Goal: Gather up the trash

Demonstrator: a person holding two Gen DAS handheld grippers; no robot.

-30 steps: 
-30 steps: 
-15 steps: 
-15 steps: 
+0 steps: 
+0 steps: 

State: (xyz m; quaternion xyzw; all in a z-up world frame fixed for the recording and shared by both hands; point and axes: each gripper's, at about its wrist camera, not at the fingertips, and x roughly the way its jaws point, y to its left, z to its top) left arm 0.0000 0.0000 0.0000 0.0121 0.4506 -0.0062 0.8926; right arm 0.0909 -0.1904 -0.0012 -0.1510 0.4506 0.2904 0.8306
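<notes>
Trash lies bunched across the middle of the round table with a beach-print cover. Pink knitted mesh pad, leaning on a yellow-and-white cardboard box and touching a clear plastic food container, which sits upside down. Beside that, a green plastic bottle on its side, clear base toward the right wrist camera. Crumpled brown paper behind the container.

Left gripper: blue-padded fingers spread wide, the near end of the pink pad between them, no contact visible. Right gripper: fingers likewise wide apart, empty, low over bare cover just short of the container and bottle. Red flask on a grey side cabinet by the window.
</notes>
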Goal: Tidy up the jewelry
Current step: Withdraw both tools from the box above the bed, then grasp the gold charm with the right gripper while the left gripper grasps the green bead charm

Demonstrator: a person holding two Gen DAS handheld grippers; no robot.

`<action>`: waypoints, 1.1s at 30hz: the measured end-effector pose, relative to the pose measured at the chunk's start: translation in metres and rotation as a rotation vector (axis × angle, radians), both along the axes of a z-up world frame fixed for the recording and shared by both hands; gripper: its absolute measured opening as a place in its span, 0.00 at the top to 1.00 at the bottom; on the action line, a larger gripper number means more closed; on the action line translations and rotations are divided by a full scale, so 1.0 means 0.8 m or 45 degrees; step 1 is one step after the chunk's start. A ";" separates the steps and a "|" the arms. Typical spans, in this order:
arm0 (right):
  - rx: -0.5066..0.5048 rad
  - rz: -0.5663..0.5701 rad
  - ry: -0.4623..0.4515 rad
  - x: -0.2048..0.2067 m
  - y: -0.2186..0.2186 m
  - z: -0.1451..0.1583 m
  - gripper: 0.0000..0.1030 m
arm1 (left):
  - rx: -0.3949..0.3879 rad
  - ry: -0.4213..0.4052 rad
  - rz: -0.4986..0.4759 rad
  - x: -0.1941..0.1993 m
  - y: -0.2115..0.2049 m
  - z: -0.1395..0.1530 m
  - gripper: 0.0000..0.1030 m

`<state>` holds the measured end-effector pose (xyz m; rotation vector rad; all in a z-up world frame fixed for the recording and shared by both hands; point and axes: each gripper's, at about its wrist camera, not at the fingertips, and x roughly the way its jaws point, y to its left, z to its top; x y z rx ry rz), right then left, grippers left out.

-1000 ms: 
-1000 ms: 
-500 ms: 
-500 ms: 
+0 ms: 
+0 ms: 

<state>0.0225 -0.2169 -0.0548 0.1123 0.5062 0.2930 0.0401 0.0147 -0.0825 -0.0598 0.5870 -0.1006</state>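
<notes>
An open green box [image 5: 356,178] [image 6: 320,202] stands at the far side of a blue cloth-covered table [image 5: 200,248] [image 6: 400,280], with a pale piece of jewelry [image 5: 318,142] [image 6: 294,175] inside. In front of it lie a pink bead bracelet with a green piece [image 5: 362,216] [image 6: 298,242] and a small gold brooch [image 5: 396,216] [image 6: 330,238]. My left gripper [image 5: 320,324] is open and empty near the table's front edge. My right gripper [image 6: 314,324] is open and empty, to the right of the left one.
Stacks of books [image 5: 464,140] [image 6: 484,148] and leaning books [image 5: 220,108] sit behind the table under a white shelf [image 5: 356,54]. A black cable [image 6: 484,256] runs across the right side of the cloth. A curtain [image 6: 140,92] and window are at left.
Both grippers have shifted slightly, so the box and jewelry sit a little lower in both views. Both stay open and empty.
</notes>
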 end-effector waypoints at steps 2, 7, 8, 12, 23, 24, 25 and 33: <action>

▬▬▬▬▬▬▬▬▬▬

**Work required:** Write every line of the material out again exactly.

**Answer area:**
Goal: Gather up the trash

Demonstrator: a person holding two Gen DAS handheld grippers; no robot.

-30 steps: 
-30 steps: 
-15 steps: 
-15 steps: 
+0 steps: 
+0 steps: 

State: (xyz m; quaternion xyzw; all in a z-up world frame fixed for the recording and shared by both hands; point and axes: each gripper's, at about its wrist camera, not at the fingertips, and x roughly the way its jaws point, y to its left, z to its top) left arm 0.0000 0.0000 0.0000 0.0121 0.4506 -0.0062 0.8926; right arm 0.0909 -0.1904 -0.0012 -0.1510 0.4506 0.2904 0.8306
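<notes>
Trash lies bunched across the middle of the round table with a beach-print cover. Pink knitted mesh pad, leaning on a yellow-and-white cardboard box and touching a clear plastic food container, which sits upside down. Beside that, a green plastic bottle on its side, clear base toward the right wrist camera. Crumpled brown paper behind the container.

Left gripper: blue-padded fingers spread wide, the near end of the pink pad between them, no contact visible. Right gripper: fingers likewise wide apart, empty, low over bare cover just short of the container and bottle. Red flask on a grey side cabinet by the window.
</notes>
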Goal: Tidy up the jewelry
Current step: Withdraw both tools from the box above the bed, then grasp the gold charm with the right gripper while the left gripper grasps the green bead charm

Demonstrator: a person holding two Gen DAS handheld grippers; no robot.

`<action>`: waypoints, 1.1s at 30hz: the measured end-effector pose, relative to the pose measured at the chunk's start: translation in metres and rotation as a rotation vector (axis × angle, radians), both along the axes of a z-up world frame fixed for the recording and shared by both hands; gripper: its absolute measured opening as a place in its span, 0.00 at the top to 1.00 at the bottom; on the action line, a larger gripper number means more closed; on the action line translations and rotations are divided by a full scale, so 1.0 means 0.8 m or 45 degrees; step 1 is one step after the chunk's start. A ";" separates the steps and a "|" the arms. Typical spans, in this order:
arm0 (right):
  - rx: -0.5066..0.5048 rad
  - rz: -0.5663..0.5701 rad
  - ry: -0.4623..0.4515 rad
  - x: -0.2048..0.2067 m
  - y: -0.2186..0.2186 m
  - z: -0.1451..0.1583 m
  - gripper: 0.0000..0.1030 m
arm1 (left):
  - rx: -0.3949..0.3879 rad
  - ry: -0.4213..0.4052 rad
  - rz: -0.4986..0.4759 rad
  - x: -0.1941..0.1993 m
  - y: -0.2115..0.2049 m
  - z: -0.1395..0.1530 m
  - gripper: 0.0000..0.1030 m

`<state>` holds the measured end-effector pose (xyz m; rotation vector rad; all in a z-up world frame fixed for the recording and shared by both hands; point and axes: each gripper's, at about its wrist camera, not at the fingertips, and x roughly the way its jaws point, y to its left, z to its top; x y z rx ry rz), right then left, grippers left out.

-1000 ms: 
-1000 ms: 
-500 ms: 
-500 ms: 
+0 ms: 
+0 ms: 

<state>0.0225 -0.2169 -0.0548 0.1123 0.5062 0.2930 0.0401 0.0147 -0.0825 -0.0598 0.5870 -0.1006</state>
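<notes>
An open green box [image 5: 356,178] [image 6: 320,202] stands at the far side of a blue cloth-covered table [image 5: 200,248] [image 6: 400,280], with a pale piece of jewelry [image 5: 318,142] [image 6: 294,175] inside. In front of it lie a pink bead bracelet with a green piece [image 5: 362,216] [image 6: 298,242] and a small gold brooch [image 5: 396,216] [image 6: 330,238]. My left gripper [image 5: 320,324] is open and empty near the table's front edge. My right gripper [image 6: 314,324] is open and empty, to the right of the left one.
Stacks of books [image 5: 464,140] [image 6: 484,148] and leaning books [image 5: 220,108] sit behind the table under a white shelf [image 5: 356,54]. A black cable [image 6: 484,256] runs across the right side of the cloth. A curtain [image 6: 140,92] and window are at left.
Both grippers have shifted slightly, so the box and jewelry sit a little lower in both views. Both stay open and empty.
</notes>
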 end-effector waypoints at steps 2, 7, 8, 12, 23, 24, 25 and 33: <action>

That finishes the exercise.